Leave the images out, and otherwise write out each entry exactly.

» **Stored data entries**:
____________________

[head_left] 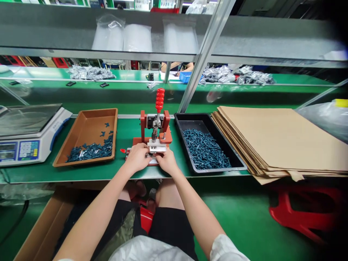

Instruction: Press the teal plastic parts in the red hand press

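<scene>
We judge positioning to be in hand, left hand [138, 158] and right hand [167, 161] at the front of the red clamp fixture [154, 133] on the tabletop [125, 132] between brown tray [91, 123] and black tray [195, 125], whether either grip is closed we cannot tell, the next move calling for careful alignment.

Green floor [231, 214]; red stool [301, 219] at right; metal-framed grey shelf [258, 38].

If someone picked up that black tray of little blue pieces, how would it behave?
The black tray looks fairly stiff, judging by its straight raised walls. Being wide and shallow, it probably wouldn't tip if pushed. The blue pieces lie loose in a heap, so they'd likely slide if it tilted.
</scene>
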`<action>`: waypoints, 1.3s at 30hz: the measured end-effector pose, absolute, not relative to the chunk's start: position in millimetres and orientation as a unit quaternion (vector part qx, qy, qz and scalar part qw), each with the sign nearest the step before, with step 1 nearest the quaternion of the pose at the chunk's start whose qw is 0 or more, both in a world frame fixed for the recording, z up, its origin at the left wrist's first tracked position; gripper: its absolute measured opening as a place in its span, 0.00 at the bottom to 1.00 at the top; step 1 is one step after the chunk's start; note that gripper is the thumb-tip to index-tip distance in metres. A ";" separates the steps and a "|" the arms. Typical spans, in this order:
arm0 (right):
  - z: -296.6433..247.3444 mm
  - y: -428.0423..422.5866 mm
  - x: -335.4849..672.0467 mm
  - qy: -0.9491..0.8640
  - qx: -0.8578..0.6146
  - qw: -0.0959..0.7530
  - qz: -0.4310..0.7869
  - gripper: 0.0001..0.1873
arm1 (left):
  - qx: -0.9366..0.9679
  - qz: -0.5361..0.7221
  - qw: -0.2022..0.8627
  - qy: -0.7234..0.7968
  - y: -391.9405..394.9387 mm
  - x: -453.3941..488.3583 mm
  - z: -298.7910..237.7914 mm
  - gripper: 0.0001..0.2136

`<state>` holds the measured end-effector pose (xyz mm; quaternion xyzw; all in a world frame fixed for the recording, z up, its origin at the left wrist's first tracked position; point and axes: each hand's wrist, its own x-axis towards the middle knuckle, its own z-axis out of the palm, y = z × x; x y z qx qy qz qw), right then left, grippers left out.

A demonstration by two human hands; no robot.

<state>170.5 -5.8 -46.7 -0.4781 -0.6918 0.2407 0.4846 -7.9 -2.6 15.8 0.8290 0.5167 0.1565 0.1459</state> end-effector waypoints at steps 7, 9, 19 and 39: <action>-42.5 -3.8 172.2 -0.699 -0.488 0.453 0.262 0.17 | 0.830 0.162 0.128 0.519 -1.6 -5.8 10.3 0.09; -41.0 -5.2 172.0 -0.702 -0.482 0.465 0.242 0.16 | 0.829 0.169 0.118 0.520 -4.7 -5.9 9.1 0.10; -33.8 -9.7 170.5 -0.698 -0.470 0.480 0.250 0.14 | 0.722 0.387 0.035 0.573 -8.3 -62.9 24.6 0.15; -34.3 12.5 194.8 -0.653 -0.495 0.388 0.422 0.11 | 0.653 0.500 0.231 0.520 22.5 -16.2 41.4 0.29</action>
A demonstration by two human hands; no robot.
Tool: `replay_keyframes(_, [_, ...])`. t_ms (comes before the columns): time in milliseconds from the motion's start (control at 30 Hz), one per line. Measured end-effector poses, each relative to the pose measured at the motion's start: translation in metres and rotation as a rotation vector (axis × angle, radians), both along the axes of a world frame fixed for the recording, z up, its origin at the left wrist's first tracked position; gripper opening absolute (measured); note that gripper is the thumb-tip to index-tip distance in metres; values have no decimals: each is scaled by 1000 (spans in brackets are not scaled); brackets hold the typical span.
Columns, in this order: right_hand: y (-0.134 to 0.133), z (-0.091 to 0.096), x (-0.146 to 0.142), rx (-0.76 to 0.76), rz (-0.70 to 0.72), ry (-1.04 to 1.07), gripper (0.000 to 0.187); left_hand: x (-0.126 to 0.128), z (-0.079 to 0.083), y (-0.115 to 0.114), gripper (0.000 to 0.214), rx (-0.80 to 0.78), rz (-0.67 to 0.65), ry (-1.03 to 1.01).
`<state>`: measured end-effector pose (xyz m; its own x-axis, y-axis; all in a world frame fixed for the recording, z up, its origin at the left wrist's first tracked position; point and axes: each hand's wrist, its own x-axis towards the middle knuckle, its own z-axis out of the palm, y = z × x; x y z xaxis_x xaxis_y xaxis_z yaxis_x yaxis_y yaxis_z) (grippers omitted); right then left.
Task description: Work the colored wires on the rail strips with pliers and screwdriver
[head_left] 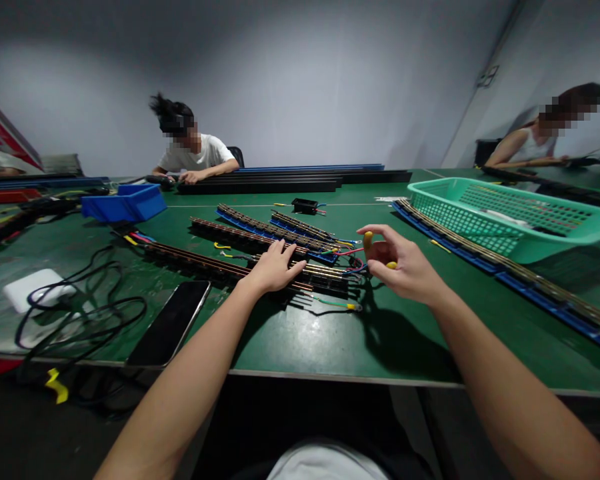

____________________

» **TASK OUTPUT**:
[head_left] 

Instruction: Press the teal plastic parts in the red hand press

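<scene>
We judge positioning to be in hand, left hand [138, 158] and right hand [167, 161] at the front of the red clamp fixture [154, 133] on the tabletop [125, 132] between brown tray [91, 123] and black tray [195, 125], whether either grip is closed we cannot tell, the next move calling for careful alignment.

Green floor [231, 214]; red stool [301, 219] at right; metal-framed grey shelf [258, 38].

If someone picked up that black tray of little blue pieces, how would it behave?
The black tray looks fairly stiff, judging by its straight raised walls. Being wide and shallow, it probably wouldn't tip if pushed. The blue pieces lie loose in a heap, so they'd likely slide if it tilted.
</scene>
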`<action>`: waypoints, 1.3s at 30hz: the measured end-effector pose, absolute, not relative to the chunk's start: position in millimetres and orientation as a unit quaternion (vector part qx, qy, qz and scalar part qw), each with the sign nearest the step before, with step 1 nearest the quaternion of the pose at the chunk's start whose qw is 0 or more, both in a world frame fixed for the recording, z up, its origin at the left wrist's first tracked position; gripper: its absolute measured opening as a place in its span, 0.00 at the bottom to 1.00 at the top; step 1 is one step after the chunk's start; note that gripper is the thumb-tip to index-tip distance in metres. A ";" separates the steps and a "|" the arms. Typical spans, in this order:
arm0 (right):
  - z: -296.6433..247.3444 mm
  - y: -428.0423..422.5866 mm
  - x: -335.4849..672.0467 mm
  - qy: -0.9491..0.8640
  - qx: -0.8578..0.6146
  - qw: -0.0959..0.7530
  - qz: -0.4310..0.7869
  - gripper: 0.0001..0.1873
arm1 (left):
  - qx: -0.9366..0.9679
  - qz: -0.5361..0.7221
  - qw: -0.2022..0.8627
  - qy: -0.7234..0.7968
  - y: -391.9405..394.9387 mm
  - x: -453.3941..488.3583 mm
  - z: -298.7910..237.7914 mm
  - gripper: 0.0001..0.2136

`<state>` holds the measured end-effector pose (xyz mm; quaternion xyzw; all in a world frame fixed for the recording, z up, its origin at the left wrist's first tracked position; point and axes: each hand's wrist, its own x-axis towards the middle knuckle, its own z-axis out of the palm, y = z × x; x y z qx qy qz qw), right then left, grippers left out.

A demonstration by two human hands; no robot.

<state>170.5 -5.8 -46.7 -0.4781 -0.6918 0.2407 0.4846 -7.9 -2.6 15.8 0.8290 0.5167 0.1565 0.1459</state> end-effector waypoints at steps 7, 9, 19 and 39: <action>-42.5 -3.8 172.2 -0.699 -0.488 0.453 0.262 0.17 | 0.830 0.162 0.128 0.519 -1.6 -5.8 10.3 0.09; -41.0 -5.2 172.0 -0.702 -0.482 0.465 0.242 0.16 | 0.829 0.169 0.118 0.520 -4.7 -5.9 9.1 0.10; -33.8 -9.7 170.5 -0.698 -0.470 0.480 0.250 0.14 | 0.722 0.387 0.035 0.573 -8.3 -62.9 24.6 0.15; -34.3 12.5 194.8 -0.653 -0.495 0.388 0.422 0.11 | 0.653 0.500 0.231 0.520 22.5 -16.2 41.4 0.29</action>
A demonstration by two human hands; no robot.
Tool: `replay_keyframes(_, [_, ...])`. t_ms (comes before the columns): time in milliseconds from the motion's start (control at 30 Hz), one per line. Measured end-effector poses, each relative to the pose measured at the motion's start: translation in metres and rotation as a rotation vector (axis × angle, radians), both along the axes of a world frame fixed for the recording, z up, its origin at the left wrist's first tracked position; gripper opening absolute (measured); note that gripper is the thumb-tip to index-tip distance in metres; values have no decimals: each is scaled by 1000 (spans in brackets are not scaled); brackets hold the typical span.
Columns, in this order: right_hand: y (-0.134 to 0.133), z (-0.091 to 0.096), x (-0.146 to 0.142), rx (-0.76 to 0.76), rz (-0.70 to 0.72), ry (-1.04 to 1.07), gripper (0.000 to 0.187); left_hand: x (-0.126 to 0.128), z (-0.079 to 0.083), y (-0.115 to 0.114), gripper (0.000 to 0.214), rx (-0.80 to 0.78), rz (-0.67 to 0.65), ry (-1.03 to 1.01).
`<state>`: measured end-effector pose (xyz m; its own x-axis, y-axis; all in a world frame fixed for the recording, z up, its origin at the left wrist's first tracked position; point and axes: each hand's wrist, its own x-axis towards the middle knuckle, its own z-axis out of the palm, y = z × x; x y z xaxis_x xaxis_y xaxis_z yaxis_x yaxis_y yaxis_z) (grippers omitted); right then left.
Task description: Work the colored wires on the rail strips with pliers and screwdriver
[head_left] 

That concludes the output for this exercise.